Thomas Abraham v. Alpha Chi Omega

708 F.3d 614, 105 U.S.P.Q. 2d (BNA) 1692, 2013 WL 462077, 2013 U.S. App. LEXIS 2799
CourtCourt of Appeals for the Fifth Circuit
DecidedFebruary 7, 2013
Docket12-10525
StatusPublished
Cited by94 cases

This text of 708 F.3d 614 (Thomas Abraham v. Alpha Chi Omega) is published on Counsel Stack Legal Research, covering Court of Appeals for the Fifth Circuit primary law. Counsel Stack provides free access to over 12 million legal documents including statutes, case law, regulations, and constitutions.

Bluebook
Thomas Abraham v. Alpha Chi Omega, 708 F.3d 614, 105 U.S.P.Q. 2d (BNA) 1692, 2013 WL 462077, 2013 U.S. App. LEXIS 2799 (5th Cir. 2013).

Opinion

EMILIO M. GARZA, Circuit Judge:

The original opinion in this case was issued by the panel on December 6, 2012. No member of the panel nor judge in regular active service of the court having requested that the court be polled on rehearing en banc (Fed. R.App. P. 35 and 5th CiR. R. 35), the petition for rehearing en banc is DENIED.
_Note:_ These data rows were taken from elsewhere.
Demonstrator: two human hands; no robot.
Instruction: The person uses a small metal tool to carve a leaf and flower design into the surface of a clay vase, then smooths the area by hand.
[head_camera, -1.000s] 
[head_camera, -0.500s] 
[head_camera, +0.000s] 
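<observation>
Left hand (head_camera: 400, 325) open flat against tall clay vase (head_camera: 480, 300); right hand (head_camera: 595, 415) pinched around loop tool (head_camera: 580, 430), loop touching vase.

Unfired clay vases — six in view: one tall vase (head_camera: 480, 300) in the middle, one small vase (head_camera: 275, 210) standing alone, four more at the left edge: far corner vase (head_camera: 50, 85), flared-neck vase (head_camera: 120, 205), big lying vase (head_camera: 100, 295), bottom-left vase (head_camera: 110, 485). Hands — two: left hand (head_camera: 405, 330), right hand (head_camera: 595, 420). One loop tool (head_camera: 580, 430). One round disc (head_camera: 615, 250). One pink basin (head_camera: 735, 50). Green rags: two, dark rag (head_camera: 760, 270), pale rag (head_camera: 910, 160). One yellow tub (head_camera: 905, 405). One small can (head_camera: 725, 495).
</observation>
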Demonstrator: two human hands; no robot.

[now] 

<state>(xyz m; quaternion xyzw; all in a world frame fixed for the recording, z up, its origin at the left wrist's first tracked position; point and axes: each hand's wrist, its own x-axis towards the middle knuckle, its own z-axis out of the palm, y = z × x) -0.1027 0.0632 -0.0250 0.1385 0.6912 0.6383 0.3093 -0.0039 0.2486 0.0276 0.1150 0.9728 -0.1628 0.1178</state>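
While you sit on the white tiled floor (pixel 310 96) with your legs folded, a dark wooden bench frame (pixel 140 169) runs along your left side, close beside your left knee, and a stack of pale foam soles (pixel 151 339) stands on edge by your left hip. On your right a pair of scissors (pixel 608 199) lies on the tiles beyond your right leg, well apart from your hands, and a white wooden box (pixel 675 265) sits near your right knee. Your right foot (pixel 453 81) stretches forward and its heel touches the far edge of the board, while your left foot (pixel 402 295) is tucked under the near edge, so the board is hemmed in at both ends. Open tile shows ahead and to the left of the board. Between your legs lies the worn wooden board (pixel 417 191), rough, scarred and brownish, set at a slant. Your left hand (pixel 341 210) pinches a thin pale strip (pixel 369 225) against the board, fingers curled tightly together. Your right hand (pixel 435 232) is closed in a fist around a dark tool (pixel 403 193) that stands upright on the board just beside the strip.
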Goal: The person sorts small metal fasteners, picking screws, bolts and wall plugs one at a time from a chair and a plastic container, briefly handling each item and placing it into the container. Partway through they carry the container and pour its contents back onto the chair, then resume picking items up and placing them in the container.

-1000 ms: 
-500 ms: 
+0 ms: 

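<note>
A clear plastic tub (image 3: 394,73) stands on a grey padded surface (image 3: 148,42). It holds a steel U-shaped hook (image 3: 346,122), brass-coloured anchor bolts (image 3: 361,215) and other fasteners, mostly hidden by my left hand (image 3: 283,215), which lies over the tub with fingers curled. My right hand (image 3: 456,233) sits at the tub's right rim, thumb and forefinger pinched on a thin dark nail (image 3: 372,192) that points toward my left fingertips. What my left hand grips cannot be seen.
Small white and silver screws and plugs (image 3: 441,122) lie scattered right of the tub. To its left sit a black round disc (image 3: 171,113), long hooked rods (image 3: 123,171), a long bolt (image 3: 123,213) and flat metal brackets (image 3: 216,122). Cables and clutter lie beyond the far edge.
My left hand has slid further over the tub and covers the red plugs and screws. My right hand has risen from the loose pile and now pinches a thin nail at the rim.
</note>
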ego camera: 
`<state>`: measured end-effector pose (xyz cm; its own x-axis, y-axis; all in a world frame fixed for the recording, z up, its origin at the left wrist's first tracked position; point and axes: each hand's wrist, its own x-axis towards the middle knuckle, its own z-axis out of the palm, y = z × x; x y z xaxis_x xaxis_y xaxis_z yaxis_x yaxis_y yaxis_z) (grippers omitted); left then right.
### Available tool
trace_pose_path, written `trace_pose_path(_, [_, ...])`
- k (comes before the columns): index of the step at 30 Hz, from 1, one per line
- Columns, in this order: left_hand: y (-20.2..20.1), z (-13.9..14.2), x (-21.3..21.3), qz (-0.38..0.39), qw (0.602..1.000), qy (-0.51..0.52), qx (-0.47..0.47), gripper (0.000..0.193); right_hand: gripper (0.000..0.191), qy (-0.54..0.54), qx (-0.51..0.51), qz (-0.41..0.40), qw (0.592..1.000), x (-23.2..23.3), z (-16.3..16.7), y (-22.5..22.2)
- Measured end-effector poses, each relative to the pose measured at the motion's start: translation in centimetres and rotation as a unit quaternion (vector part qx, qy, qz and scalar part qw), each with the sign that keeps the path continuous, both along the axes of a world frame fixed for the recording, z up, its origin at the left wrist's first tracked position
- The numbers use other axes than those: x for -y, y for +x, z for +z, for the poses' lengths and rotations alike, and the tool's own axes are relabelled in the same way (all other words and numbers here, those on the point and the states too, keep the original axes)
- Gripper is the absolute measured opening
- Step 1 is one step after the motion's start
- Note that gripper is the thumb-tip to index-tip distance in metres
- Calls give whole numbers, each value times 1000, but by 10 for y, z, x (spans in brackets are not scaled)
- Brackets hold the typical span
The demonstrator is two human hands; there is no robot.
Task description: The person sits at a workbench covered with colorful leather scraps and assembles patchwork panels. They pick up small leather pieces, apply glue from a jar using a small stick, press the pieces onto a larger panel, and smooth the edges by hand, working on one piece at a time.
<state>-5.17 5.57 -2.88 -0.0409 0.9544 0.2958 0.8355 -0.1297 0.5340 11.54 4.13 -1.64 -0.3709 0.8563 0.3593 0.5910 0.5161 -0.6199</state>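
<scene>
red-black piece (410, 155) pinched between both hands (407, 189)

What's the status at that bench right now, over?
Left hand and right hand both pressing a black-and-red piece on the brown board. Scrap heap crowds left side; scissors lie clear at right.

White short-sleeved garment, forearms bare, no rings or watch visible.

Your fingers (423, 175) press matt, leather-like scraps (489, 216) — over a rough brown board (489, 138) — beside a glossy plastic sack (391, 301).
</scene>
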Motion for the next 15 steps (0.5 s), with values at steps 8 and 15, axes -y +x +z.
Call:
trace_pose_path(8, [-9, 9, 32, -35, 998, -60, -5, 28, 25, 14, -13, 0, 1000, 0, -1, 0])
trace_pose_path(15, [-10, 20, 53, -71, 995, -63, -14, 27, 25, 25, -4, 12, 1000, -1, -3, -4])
Because this panel has revised Part IV.A of their prior opinion, the petition for panel rehearing is GRANTED in part. The following is substituted therefor. In all other respects, the petition for panel rehearing is DENIED:

Thomas Kenneth Abraham (“Abraham”), doing business as Paddle Tramps Manufacturing Company (“Paddle Tramps”), appeals the district court’s order granting a partial preliminary injunction against his use of trademarks belonging to 32 fraternity and sorority organizations (the “Greek Organizations”). The Greek Organizations cross-appeal the limitation on the injunction. We AFFIRM.

I

Abraham founded Paddle Tramps in Lubbock, Texas in 1961 as a company that manufactured wooden paddles and decorations for fraternity and sorority members. Paddle Tramps has always sold products bearing the names of fraternities and sororities and has always used the names of fraternities and sororities to advertise its products.

Abraham began selling the paddles by showing samples and taking orders at fraternity and sorority house visits. He created the ordered products by carving Greek letters and affixing them and other decorations onto wooden paddles. By the late 1960s, Abraham began wholesaling the component parts of paddles, such as wooden Greek and Roman letters and wood-carved crests, to college bookstores or craft stores for customers to buy and as *618 semble. Also in the late 1960s, Abraham began distributing catalogues with fraternity and sorority names and crests to advertise his products.

Abraham invested heavily in equipment, advertising, and employees. He had to completely rebuild his business three times — once after a fire in 1966, then after a tornado in 1970, and still again after another fire in Paddle Tramps’s manufacturing plant in 1980.

In 1997, Abraham established a website for Paddle Tramps. The website initially only advertised Paddle Tramps’s products, then in 2001 it began allowing customers to purchase items online. At all times the website displayed fraternity and sorority names, as well as Paddle Tramps’s products that reproduced fraternity and sorority crests. Abraham testified Paddle Tramps continued to sell almost exactly the same products it had been selling in the 1960s after the creation of the website in 1997.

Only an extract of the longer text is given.